| Comes
with a Smile March/April 2003 By Jeff Cotton ‘Pure’ and ‘authentic’ are good words when applied to, say, people or emotions; but not, I venture, to music. With music it’s the blending and the muddying that makes interesting listening, and Snowy are thus not as pure as their driven moniker. They are not a fresh fall unsullied by footprints or tyre marks, but neither are they the kind of utterly grubby slush you encounter on city streets come the evening. There are catchy songs, like one called Pills, that do the pop-rock thing like Luscious Jackson, but are made murky with trip-hop. Then the darker tones take over for the likes of Candlenight with its cello and distortion, and then we’re in Mazzy Star territory with Surf Song, which is so not like the Beach Boys. Snowy are San Francisco singer/songwriter Bonni Evensen and Steven Roback from Rain Parade. Roback produces too, with the help of American Music Club’s Tim Mooney. Evensen writes all the songs, some with Roback, and sings a little like Aimee Mann. This is really a trip-hop
record, with its lush soundtrack textures and snaky beats, but a good
one, and we’ve not had one of those in a while.
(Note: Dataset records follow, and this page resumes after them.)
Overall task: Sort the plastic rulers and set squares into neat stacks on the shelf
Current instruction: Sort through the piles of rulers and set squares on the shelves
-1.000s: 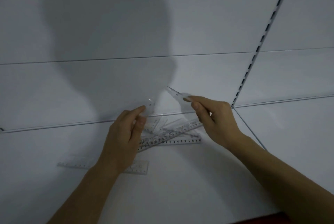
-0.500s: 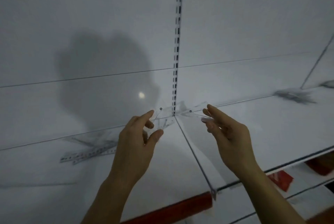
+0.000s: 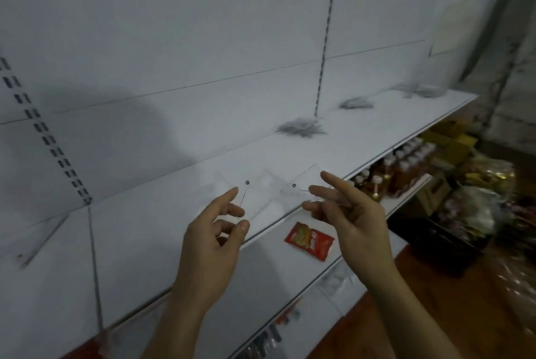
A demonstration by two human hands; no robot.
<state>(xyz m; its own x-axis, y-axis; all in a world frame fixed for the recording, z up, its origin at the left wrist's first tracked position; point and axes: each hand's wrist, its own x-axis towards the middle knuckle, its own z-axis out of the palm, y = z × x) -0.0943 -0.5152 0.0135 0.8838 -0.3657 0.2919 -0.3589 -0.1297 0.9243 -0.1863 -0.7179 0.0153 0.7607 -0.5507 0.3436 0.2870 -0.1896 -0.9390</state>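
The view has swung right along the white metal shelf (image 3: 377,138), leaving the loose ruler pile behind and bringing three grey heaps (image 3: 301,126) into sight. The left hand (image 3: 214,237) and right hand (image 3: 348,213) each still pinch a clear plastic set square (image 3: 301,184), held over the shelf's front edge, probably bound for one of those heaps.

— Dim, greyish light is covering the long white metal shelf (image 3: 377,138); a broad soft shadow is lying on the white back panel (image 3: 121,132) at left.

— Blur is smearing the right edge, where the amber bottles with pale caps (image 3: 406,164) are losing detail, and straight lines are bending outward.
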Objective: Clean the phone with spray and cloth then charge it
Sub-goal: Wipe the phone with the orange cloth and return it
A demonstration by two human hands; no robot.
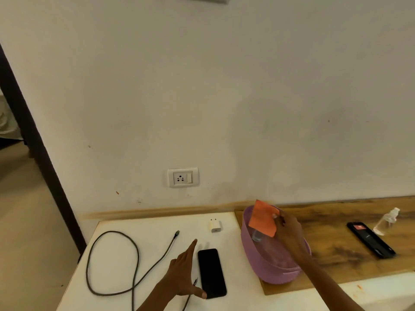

In the UK, trip-hop
seems to be seen as last decade’s thing – not a problem in
America, it seems, as they don’t seem to call it that there, and
so if it has no name it can’t go out of fashion, I suppose. American
reviewers talk about Mazzy Star, jazzy beats and James Bond but use not
the words ‘trip’ or ‘hop’. Strange. The mixture
of the dark and the poppy is what guarantees success in this genre, and
Snowy pull it off with the ten strong songs that comprise ‘Lillywhite’.